The user of another debugger switches to Native Inspect.
When a running process invokes a debugger, the operating system automatically
selects a debugger according to the debugger options you set (INSPECT ON or OFF)
in addition to the process type (TNS versus TNS/E) and the availability of a connection
to Visual Inspect, which is the preferred debugger on TNS/E systems.
Debugger Selection Criteria
Two figures illustrate the criteria that are evaluated during debugger selection:
Figure 1-2, Debugger Selection for a TNS/E Native Process, on page 1-10
Figure 1-3, Debugger Selection for a TNS Process Running on TNS/E, on
page 1-11
COBOL programs are an exception in both cases; COBOL programs must be
debugged using either Visual Inspect or Inspect . Note that Inspect can be used only
to debug TNS COBOL85 programs on a TNS/E system. Also, the system can select
Native Inspect as the debugger for a TNS/E native COBOL program. In this case, you
should start a Visual Inspect session and transfer the TNS/E native COBOL program to
Visual Inspect using the switch command.
In both Figure 1-2 and Figure 1-3, debugger selection criteria are defined as follows:
INSPECT attribute on? The setting for INSPECT is set ON for the process you
will debug (set with TACL, the compiler, or the linker).

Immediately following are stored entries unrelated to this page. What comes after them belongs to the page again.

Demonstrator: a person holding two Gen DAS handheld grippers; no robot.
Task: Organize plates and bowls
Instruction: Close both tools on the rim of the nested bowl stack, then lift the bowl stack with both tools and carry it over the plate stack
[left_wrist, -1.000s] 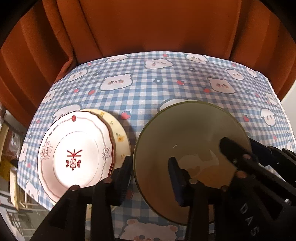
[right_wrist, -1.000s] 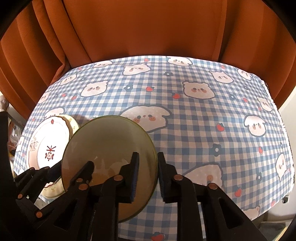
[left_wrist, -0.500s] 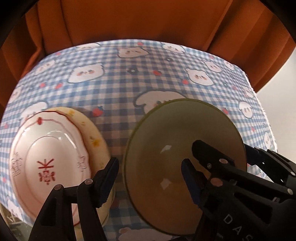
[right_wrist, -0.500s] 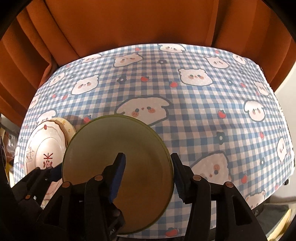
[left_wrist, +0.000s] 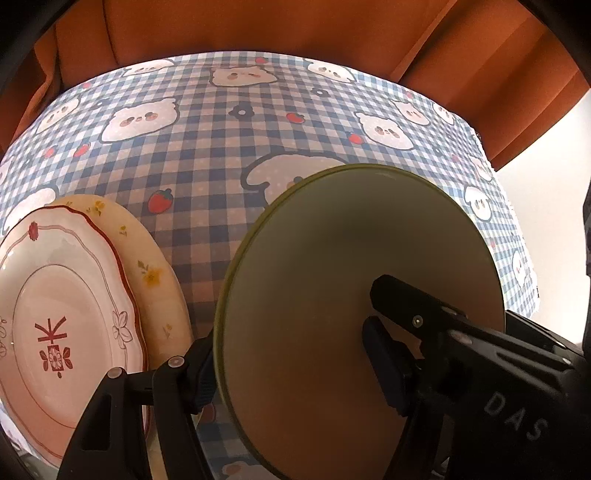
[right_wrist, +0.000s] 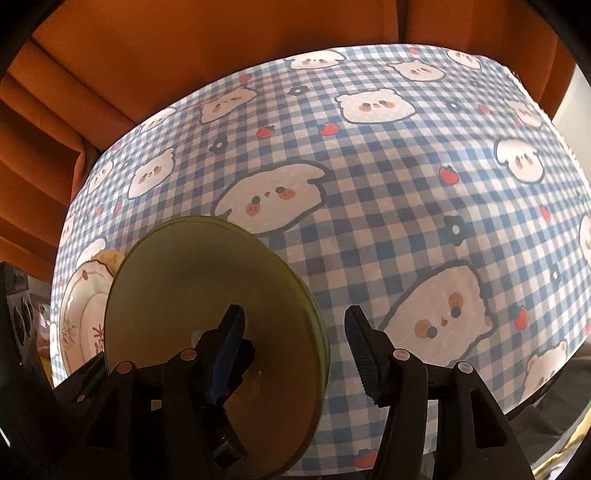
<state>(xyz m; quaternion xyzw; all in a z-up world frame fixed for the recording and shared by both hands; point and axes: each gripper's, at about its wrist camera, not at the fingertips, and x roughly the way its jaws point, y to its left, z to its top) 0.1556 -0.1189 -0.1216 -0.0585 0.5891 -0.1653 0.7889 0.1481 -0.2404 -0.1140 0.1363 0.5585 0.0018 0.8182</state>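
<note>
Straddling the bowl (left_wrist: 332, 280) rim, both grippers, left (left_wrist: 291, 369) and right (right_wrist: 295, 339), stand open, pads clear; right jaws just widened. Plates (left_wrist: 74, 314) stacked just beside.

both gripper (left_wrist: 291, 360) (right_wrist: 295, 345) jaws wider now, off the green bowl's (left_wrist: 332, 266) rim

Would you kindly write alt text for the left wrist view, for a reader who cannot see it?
An olive-green plate fills the centre, its rim standing between the open fingers of the left claw, whose jaws have just been opening. To its left, a white scalloped plate rests on a cream floral plate, all on a blue checked tablecloth with bear prints.
</note>
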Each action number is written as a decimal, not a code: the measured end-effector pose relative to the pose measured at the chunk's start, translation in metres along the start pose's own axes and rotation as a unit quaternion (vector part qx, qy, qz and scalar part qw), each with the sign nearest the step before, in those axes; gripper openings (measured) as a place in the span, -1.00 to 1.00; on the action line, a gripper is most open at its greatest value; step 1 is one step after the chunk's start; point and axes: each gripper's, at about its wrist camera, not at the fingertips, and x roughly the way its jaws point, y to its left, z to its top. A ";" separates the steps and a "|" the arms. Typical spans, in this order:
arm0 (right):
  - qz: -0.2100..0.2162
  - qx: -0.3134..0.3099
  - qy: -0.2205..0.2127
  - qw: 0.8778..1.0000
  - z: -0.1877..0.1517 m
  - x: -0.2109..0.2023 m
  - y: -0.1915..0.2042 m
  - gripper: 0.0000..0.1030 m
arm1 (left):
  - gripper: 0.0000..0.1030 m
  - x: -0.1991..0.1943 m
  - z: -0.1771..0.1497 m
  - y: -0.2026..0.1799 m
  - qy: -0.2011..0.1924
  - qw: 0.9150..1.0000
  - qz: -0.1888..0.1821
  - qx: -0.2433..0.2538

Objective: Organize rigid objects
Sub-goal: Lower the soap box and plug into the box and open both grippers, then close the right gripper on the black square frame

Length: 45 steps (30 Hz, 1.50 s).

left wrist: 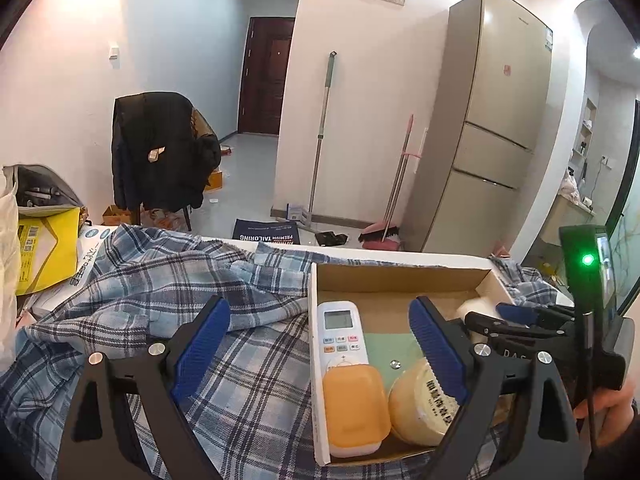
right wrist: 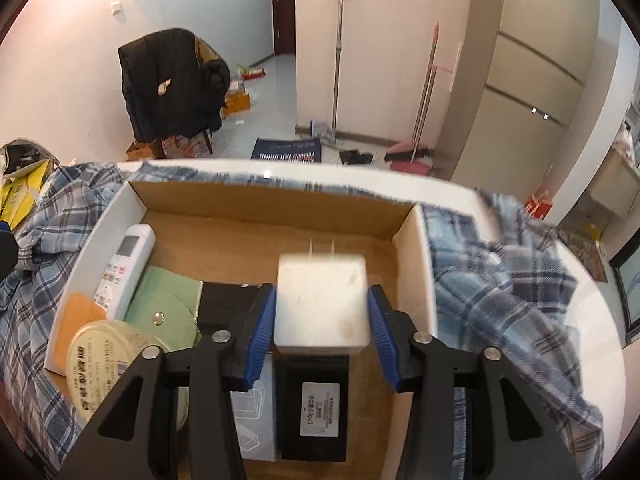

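Observation:
An open cardboard box (right wrist: 260, 200) lies on a blue plaid cloth (right wrist: 500, 280). Along its left side are a white remote (right wrist: 128, 256), an orange case (right wrist: 80, 316), a round cream tin (right wrist: 104, 364) and a green pouch (right wrist: 168, 304). My right gripper (right wrist: 322, 292) hangs over the box with a blurred white plug charger (right wrist: 320, 304) between its blue pads; narrow gaps show on both sides, so it is open. Under it lies a black labelled box (right wrist: 316, 400). My left gripper (left wrist: 320, 308) stands wide open and empty above the box's left wall (left wrist: 314, 360), remote (left wrist: 340, 332) and tin (left wrist: 424, 404).
A white carton (right wrist: 252, 420) sits in the box's near part. Yellow packaging (left wrist: 44, 252) and a grey bag (left wrist: 40, 188) lie left of the cloth. Beyond the table edge are a chair with a black coat (left wrist: 160, 156), a mop (left wrist: 320, 140), a broom (left wrist: 392, 200) and a fridge (left wrist: 492, 120).

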 end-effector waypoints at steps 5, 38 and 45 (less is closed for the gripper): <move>0.003 0.006 -0.023 1.000 0.005 -0.031 -0.005 0.00 | 0.80 -0.003 0.003 -0.001 0.000 1.000 0.005 0.002; 0.027 0.063 -0.128 0.989 -0.137 -0.213 -0.009 0.34 | 0.80 -0.235 -0.058 -0.036 -0.185 0.978 -0.078 0.059; 0.024 0.050 -0.090 0.994 -0.151 -0.196 0.014 0.34 | 0.80 -0.215 -0.082 -0.023 -0.186 0.979 -0.072 0.040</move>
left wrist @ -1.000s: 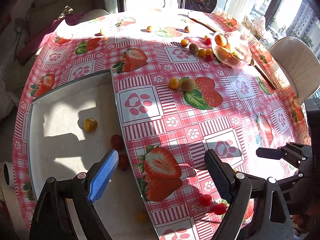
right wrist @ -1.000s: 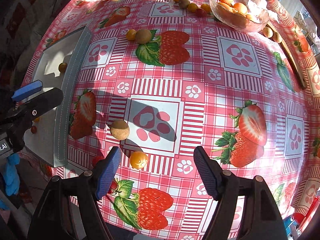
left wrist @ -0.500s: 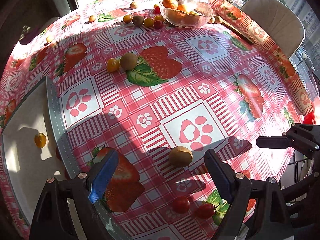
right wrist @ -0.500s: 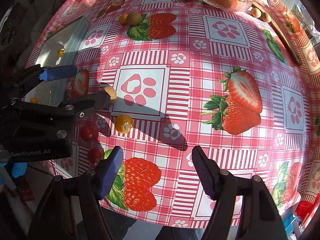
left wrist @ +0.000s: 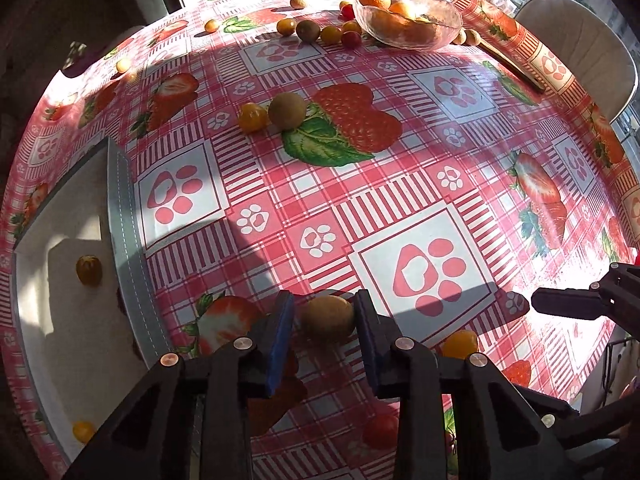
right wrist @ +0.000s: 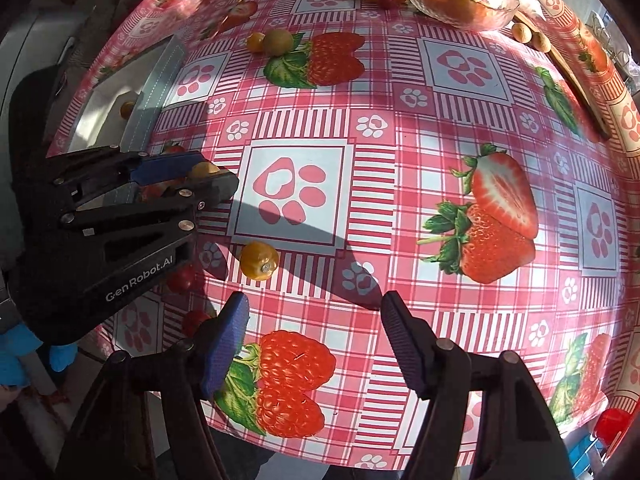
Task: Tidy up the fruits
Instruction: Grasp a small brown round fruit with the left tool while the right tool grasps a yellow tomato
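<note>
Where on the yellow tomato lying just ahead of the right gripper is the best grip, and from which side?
Across the widest part of the yellow tomato, coming from above with the right gripper. It is small and round, lies alone on the tablecloth with its stem scar facing sideways, and the gripper already points steeply down. Its jaws, now closing with nothing between them, look wide enough.
</note>
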Motion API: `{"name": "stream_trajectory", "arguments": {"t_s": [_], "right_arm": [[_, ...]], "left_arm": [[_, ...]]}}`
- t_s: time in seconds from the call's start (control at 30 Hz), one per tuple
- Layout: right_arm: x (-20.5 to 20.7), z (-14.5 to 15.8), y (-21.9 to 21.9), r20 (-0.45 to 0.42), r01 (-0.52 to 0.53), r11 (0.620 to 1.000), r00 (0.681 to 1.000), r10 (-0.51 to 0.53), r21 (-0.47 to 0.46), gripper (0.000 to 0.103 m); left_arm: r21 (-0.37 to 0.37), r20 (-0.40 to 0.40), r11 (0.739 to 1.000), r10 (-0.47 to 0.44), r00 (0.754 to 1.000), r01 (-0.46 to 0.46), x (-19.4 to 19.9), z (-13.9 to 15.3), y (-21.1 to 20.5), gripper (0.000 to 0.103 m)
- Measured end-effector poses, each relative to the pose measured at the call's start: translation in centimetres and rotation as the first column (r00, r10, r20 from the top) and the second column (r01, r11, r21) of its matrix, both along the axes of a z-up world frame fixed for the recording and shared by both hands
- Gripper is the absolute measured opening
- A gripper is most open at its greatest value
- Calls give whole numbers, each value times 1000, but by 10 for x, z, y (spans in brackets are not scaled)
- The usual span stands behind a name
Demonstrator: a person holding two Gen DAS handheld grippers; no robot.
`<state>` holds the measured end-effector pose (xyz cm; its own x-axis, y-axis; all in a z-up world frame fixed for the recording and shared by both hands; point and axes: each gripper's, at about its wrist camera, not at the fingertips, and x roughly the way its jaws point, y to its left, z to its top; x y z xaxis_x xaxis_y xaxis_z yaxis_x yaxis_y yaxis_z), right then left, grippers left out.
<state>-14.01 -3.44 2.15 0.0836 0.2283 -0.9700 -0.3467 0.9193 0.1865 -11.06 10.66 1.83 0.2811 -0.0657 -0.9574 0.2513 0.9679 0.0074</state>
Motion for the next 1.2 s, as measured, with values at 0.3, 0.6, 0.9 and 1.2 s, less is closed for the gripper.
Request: {"name": "stream_trajectory", "arguments": {"t_s": [0.3,0.6,0.9,1.2], "right_arm": [[-2,-4,36,82,-87,995,992,91,-44,45],[19,-3,13,-7,30,998,1000,-29,50,22],[27,5,-5,-38,89,992,996,-85,92,22],[36,23,13,-18,45,994,999,-43,103,22]], "left_arm": [[-33,-9,998,52,999,-52,4,-1,12,29],[-128,-30,981,142,989,-144,4,1,30,28],[-172,-18,965,199,980,-199,-1,20,45,28],[-186,32,950,262,965,-252,-6,44,68,28]]}}
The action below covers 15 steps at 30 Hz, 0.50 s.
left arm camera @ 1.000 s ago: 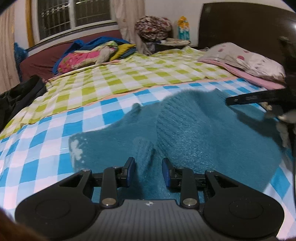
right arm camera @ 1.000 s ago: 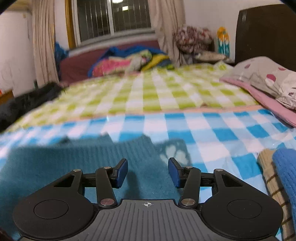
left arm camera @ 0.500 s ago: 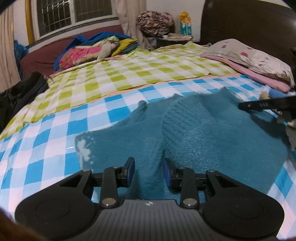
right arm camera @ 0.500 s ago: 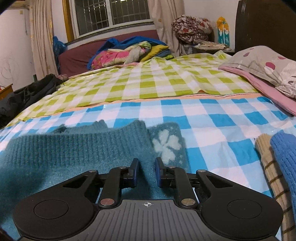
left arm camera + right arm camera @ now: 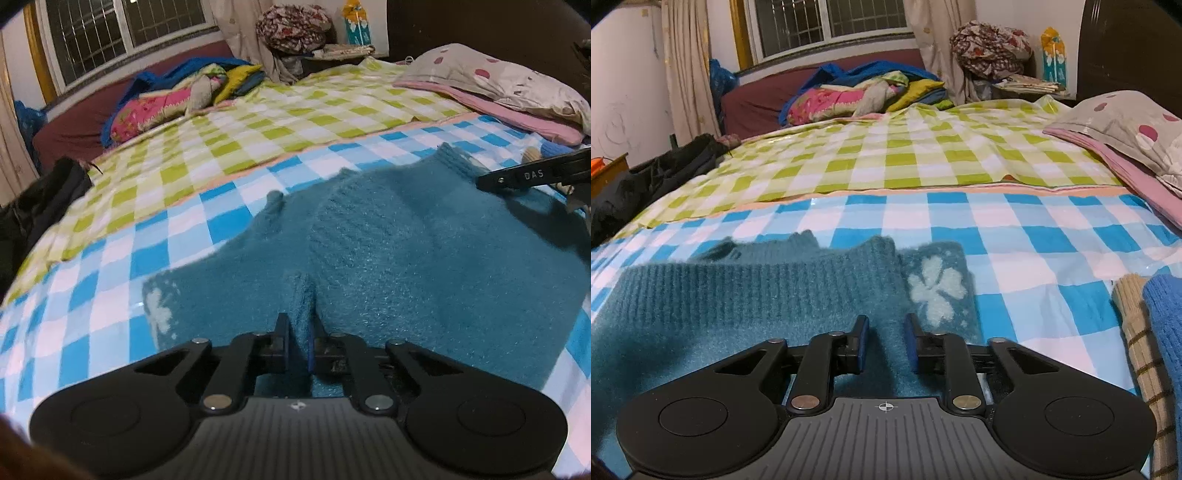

Visual Inspect session? You have started Visual Inspect and have connected to
the TNS/E host on which the process to be debugged
will run. The user ID of the process must match the
user ID that was used to log on to Visual Inspect.
Inspect available? The Inspect subsystem (IMON, DMON, $DMnn) is
running, and the Inspect command-line interface is
available.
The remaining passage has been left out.